*MATERIAL SHOWN:*

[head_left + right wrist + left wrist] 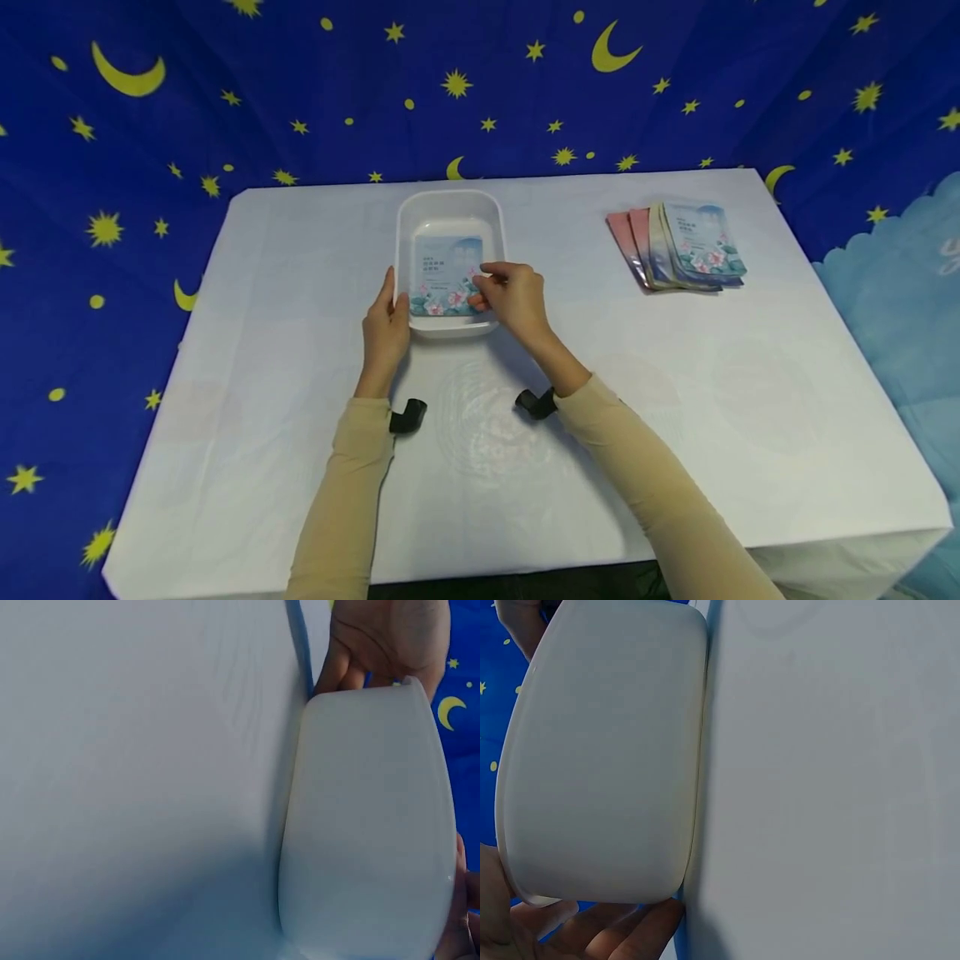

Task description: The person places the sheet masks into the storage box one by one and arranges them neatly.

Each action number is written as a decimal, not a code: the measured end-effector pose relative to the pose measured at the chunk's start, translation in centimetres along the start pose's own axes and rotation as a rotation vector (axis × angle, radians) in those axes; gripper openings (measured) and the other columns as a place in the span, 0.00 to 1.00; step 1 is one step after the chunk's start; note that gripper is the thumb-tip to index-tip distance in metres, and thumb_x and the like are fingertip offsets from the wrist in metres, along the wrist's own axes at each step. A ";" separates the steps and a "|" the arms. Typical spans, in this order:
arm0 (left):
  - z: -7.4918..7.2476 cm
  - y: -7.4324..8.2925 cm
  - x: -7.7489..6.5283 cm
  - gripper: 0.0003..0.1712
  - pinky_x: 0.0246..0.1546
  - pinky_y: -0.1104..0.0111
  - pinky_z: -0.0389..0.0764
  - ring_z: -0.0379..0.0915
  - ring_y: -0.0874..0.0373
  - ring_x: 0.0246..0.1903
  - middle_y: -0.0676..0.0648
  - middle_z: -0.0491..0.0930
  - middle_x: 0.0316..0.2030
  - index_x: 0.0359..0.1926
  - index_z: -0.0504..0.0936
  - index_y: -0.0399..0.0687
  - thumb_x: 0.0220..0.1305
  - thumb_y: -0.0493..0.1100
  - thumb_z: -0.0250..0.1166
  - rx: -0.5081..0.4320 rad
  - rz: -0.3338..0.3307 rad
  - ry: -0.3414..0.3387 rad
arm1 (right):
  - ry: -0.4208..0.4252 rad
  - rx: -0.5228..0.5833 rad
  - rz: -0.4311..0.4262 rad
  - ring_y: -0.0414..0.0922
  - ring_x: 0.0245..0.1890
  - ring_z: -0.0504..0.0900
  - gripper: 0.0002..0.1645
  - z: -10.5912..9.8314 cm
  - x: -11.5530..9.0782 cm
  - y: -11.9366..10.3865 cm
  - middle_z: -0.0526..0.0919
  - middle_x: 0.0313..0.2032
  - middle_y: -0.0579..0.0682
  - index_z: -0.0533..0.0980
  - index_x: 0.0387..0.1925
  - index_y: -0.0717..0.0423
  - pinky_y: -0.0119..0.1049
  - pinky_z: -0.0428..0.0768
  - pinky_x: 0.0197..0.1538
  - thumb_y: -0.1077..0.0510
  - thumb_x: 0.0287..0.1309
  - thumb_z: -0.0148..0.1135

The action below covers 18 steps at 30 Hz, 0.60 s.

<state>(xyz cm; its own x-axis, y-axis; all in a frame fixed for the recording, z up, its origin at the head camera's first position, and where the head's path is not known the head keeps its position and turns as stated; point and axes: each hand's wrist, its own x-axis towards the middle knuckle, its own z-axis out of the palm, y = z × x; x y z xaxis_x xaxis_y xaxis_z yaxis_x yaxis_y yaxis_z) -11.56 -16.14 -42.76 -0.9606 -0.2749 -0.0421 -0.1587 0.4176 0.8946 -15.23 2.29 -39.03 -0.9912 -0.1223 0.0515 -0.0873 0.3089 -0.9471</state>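
A white plastic tray (450, 332) stands on the table, with a light blue sheet mask packet (447, 275) printed with pink flowers lying in it. My left hand (385, 333) grips the tray at its near left corner, thumb at the rim. In the left wrist view the fingers (641, 930) lie against the outer wall. Over the tray's right rim, my right hand (516, 300) pinches the right edge of the packet. The right wrist view shows the tray's outer wall (367, 817) with part of the right hand (457, 922) behind the rim, its fingertips hidden.
At the right back, several overlapping sheet mask packets (701, 242) lie fanned out, pink ones at the left and a blue flowered one on top. A white cloth (300, 350) covers the table. Behind it hangs a blue curtain (337, 67) with stars and moons.
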 end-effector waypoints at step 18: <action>-0.1 0.2 0.0 0.29 0.63 0.65 0.57 0.48 0.58 0.64 0.55 0.50 0.66 0.67 0.49 0.61 0.67 0.50 0.43 0.008 -0.012 -0.020 | 0.326 -0.030 0.045 0.35 0.21 0.81 0.17 -15.3 0.9 2.1 0.81 0.31 0.55 0.77 0.44 0.64 0.26 0.80 0.27 0.61 0.51 0.60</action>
<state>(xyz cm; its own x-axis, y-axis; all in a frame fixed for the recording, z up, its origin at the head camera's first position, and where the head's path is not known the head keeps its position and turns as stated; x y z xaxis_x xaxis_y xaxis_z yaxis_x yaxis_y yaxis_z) -11.62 -16.15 -42.57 -0.9630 -0.2623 -0.0623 -0.1724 0.4215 0.8903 -17.79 17.25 -36.14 -0.9735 0.1984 0.1133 -0.0411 0.3355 -0.9411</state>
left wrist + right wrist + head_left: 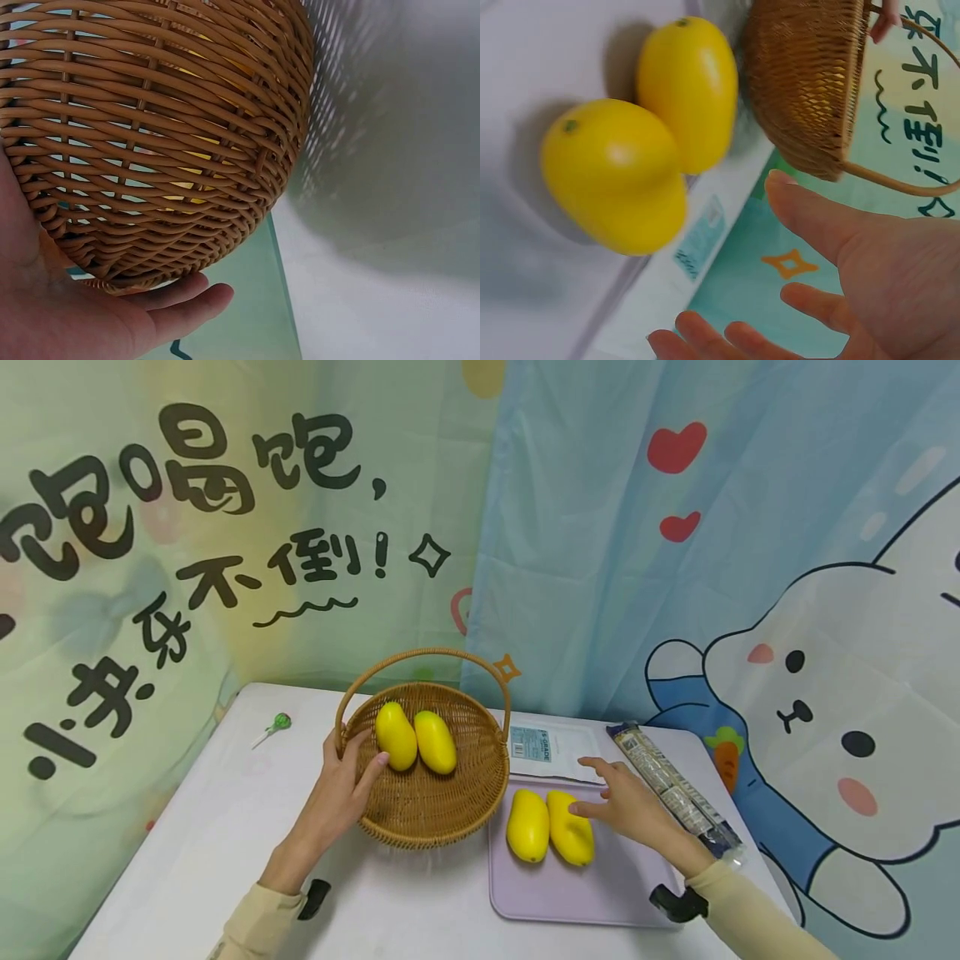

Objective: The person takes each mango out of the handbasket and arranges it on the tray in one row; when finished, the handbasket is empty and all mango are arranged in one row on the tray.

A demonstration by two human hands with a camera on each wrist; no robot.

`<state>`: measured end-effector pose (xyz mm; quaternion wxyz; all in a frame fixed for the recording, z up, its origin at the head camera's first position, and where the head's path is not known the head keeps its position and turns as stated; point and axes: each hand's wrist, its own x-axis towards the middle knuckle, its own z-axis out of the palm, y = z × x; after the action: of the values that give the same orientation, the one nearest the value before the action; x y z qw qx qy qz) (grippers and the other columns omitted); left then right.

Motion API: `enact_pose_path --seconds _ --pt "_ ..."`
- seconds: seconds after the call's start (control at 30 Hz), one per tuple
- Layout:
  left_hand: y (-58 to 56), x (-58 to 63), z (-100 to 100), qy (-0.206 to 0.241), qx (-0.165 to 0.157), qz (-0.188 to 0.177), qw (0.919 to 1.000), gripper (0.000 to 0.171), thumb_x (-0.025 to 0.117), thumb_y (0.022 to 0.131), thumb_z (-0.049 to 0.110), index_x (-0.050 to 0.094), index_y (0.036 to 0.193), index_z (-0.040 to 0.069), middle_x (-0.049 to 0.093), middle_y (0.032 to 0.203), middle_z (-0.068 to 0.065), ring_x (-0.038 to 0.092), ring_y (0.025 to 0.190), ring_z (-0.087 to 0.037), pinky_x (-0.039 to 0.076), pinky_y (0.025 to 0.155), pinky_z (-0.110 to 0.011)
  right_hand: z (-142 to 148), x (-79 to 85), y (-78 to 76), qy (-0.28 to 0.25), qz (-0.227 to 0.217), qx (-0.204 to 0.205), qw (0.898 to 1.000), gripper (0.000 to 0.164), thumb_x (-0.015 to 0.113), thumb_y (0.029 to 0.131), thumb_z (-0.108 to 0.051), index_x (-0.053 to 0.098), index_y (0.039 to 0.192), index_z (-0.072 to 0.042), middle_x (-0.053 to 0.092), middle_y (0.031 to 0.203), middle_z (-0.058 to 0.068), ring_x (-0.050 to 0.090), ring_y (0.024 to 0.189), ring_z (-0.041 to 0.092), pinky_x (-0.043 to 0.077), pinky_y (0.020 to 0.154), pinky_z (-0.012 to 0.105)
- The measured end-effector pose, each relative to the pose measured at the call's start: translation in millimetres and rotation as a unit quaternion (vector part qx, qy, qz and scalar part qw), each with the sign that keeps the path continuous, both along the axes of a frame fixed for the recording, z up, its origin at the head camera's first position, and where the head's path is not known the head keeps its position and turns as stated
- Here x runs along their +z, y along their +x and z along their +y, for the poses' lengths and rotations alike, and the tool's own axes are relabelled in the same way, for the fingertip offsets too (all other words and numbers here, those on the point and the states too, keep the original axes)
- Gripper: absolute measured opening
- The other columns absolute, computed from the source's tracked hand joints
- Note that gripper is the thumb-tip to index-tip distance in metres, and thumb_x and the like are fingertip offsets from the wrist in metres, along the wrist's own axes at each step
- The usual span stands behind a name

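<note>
Printed green-and-blue curtains (pixel 562 527) are hung behind a white table (pixel 225 810). Two yellow oval mangoes (pixel 396 737) are held in a round brown wicker basket (pixel 427 806), gripped by the left hand (pixel 341 793); two more mangoes (pixel 528 827) are laid on a lilac rectangular tray (pixel 585 897), shown clear of the loosely spread right hand (pixel 630 806) only from the right wrist.

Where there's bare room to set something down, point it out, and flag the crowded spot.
Bare: the table left of the left hand, nearer than the lollipop; the table between left sleeve and tray; the tray's near end, before its yellow fruits. Crowded: the tray's far edge, by the white packet, long packet and right hand.
</note>
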<state>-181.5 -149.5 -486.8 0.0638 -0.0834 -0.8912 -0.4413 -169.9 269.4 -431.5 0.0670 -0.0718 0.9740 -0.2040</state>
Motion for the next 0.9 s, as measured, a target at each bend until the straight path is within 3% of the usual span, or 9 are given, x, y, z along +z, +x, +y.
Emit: enact_pose_path --seconds 0.2,0.43,0.7,0.9 --pt "-1.7 -1.4 0 0.000 -0.005 0.003 1.0000 0.069 0.042 0.106 0.053 0.033 0.156 0.006 0.006 0.163 -0.030 0.043 0.139 -0.051 0.043 0.106 -0.064 -11 18.5 -7.9 -0.005 0.020 0.019 1.000 0.075 0.082 0.086 -0.040 0.051 0.145 -0.007 0.058 0.129 0.027 0.068 0.102 0.036 0.060 0.077 0.042" --pt "-0.7 -3.4 0 0.002 -0.008 -0.003 1.0000 0.070 0.041 0.106 0.054 0.032 0.156 0.005 0.004 0.163 -0.030 0.042 0.139 -0.052 0.042 0.107 -0.065 -47 33.5 -15.3 -0.021 0.014 0.042 0.999 0.072 0.081 0.086 -0.041 0.052 0.146 -0.013 0.057 0.136 0.022 0.065 0.107 0.033 0.059 0.079 0.040" --pt "-0.3 -3.0 0 0.001 -0.009 0.006 0.9999 0.070 0.043 0.106 0.052 0.033 0.156 0.004 0.005 0.162 -0.032 0.043 0.138 -0.052 0.043 0.106 -0.065 -99 49.6 -20.6 -0.044 0.006 0.097 0.994 0.072 0.080 0.087 -0.043 0.051 0.148 -0.019 0.057 0.136 0.015 0.063 0.106 0.024 0.057 0.079 0.037" --pt "-0.8 -1.5 0 0.001 -0.009 0.006 0.9999 0.070 0.042 0.106 0.053 0.033 0.156 0.004 0.005 0.163 -0.031 0.042 0.139 -0.052 0.042 0.107 -0.065 -134 64.4 -29.2 -0.034 0.028 0.153 0.987 0.075 0.079 0.088 -0.044 0.047 0.151 -0.020 0.056 0.141 0.015 0.060 0.112 0.026 0.054 0.088 0.043"
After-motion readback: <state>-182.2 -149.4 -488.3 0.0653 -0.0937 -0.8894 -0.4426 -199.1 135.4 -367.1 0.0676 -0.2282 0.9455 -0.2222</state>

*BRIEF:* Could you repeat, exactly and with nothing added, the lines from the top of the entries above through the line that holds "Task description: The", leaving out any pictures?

*TASK RESULT:*
[head_left + right wrist + left wrist] 

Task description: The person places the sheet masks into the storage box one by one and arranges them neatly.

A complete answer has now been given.